WHAT YOU WILL DO
Copy out, from the entries below, each line holding the string "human".

MATERIAL FOR THIS TASK
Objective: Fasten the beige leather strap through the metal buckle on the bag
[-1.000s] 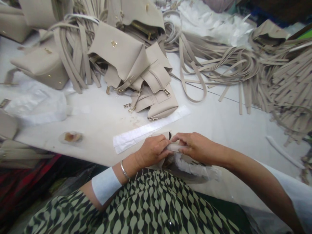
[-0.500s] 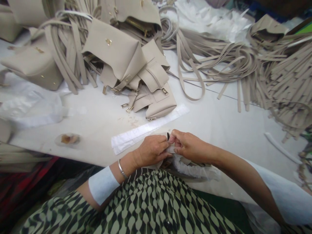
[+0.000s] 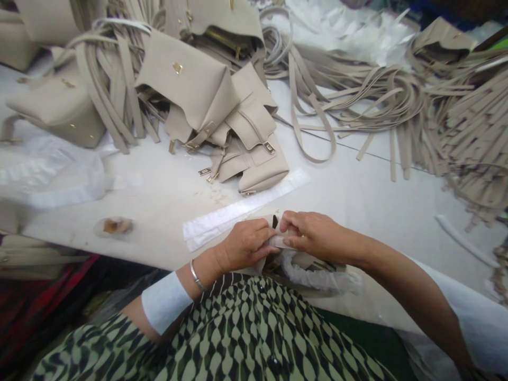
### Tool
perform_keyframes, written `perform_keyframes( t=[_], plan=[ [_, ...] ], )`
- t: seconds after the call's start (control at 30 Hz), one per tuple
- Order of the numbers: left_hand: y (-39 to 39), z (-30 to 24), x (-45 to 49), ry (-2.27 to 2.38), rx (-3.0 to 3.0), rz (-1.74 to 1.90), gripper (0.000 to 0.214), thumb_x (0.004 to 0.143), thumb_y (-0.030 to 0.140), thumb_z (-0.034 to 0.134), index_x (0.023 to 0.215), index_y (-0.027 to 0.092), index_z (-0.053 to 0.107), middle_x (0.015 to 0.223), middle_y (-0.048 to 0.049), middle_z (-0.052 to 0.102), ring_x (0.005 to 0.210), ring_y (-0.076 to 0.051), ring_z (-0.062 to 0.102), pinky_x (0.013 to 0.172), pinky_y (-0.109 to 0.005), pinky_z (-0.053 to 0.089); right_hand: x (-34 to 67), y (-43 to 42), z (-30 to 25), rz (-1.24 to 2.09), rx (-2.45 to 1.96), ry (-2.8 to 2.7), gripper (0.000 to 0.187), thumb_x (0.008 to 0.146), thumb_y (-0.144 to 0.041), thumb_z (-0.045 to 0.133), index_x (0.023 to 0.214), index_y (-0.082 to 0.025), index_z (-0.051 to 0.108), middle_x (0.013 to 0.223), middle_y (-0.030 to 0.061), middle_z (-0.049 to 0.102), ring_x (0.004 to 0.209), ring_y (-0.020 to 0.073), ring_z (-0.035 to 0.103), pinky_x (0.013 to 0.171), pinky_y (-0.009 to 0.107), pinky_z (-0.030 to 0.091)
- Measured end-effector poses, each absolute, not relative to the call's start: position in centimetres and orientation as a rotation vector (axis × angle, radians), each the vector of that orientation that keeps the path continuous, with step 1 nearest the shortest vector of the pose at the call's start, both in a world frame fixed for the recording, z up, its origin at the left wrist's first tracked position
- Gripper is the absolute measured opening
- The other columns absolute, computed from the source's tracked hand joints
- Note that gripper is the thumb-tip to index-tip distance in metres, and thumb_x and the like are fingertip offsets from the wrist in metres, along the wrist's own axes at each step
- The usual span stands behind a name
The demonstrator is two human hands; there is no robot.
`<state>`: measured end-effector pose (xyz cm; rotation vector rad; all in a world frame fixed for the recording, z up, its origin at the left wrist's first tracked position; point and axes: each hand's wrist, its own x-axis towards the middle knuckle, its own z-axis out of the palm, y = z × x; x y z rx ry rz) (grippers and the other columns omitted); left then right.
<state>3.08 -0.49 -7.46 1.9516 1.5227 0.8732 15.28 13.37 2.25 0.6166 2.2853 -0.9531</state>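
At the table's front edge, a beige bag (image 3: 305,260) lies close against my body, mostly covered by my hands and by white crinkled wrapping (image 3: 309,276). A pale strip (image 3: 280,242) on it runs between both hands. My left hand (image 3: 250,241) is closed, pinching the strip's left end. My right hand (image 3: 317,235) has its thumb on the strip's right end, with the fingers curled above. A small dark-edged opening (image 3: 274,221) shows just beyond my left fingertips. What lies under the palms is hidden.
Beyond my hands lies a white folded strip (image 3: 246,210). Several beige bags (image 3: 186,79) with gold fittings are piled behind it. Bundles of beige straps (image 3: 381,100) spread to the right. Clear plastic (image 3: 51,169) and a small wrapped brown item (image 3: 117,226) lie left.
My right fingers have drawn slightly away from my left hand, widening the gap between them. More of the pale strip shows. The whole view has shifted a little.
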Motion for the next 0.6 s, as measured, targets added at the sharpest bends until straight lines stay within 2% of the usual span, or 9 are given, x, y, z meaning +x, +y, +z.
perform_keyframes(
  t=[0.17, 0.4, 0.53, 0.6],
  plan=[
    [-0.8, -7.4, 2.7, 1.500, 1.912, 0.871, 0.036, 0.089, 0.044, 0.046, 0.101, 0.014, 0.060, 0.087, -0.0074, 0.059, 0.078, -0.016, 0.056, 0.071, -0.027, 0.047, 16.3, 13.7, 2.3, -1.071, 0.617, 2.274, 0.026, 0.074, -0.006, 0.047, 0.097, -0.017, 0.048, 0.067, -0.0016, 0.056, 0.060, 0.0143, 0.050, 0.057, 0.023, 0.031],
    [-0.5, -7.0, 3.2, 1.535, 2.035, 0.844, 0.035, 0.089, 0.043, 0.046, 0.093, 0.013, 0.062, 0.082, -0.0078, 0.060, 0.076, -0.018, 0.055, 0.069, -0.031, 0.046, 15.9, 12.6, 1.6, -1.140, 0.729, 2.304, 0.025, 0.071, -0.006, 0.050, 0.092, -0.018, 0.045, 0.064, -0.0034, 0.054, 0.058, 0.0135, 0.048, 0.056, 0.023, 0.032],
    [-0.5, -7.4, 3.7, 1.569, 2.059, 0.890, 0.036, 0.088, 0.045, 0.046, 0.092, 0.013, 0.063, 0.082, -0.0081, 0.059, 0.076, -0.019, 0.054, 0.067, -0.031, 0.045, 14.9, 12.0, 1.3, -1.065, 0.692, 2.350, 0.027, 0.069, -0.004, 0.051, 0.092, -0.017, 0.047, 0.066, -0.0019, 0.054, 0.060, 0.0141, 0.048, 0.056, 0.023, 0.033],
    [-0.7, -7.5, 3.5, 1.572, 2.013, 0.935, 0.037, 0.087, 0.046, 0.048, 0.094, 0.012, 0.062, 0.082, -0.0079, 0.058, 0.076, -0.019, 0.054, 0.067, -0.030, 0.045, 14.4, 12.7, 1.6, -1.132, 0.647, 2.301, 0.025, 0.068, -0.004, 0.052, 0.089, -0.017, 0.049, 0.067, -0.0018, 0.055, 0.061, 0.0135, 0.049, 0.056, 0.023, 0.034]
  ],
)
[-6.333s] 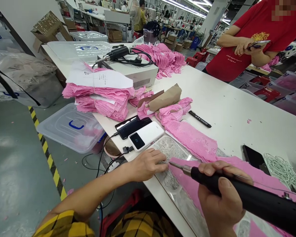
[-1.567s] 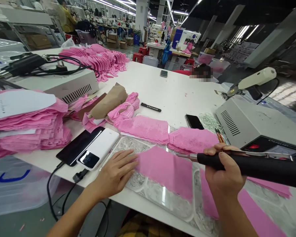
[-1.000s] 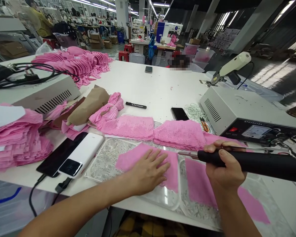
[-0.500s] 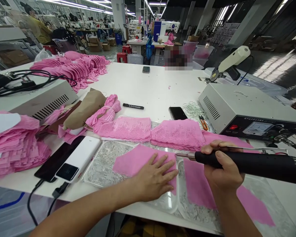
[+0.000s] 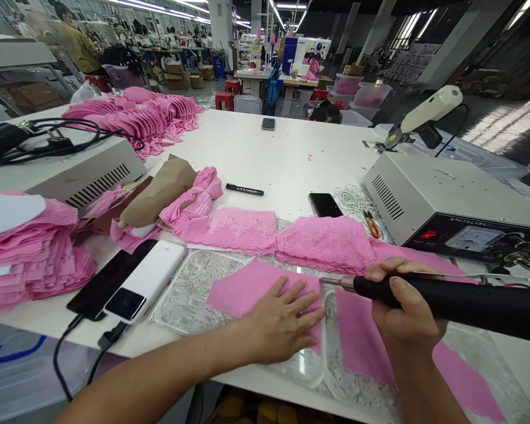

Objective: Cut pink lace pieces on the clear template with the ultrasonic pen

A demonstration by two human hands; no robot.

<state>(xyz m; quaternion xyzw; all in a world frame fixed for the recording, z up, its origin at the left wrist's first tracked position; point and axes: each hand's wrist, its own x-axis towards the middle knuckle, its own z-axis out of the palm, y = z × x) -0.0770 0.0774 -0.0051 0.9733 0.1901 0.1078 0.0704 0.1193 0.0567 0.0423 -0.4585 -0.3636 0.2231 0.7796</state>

EXERCISE OUTPUT
The demonstrator is two human hands; there is no robot.
A demonstration by two human hands; no robot.

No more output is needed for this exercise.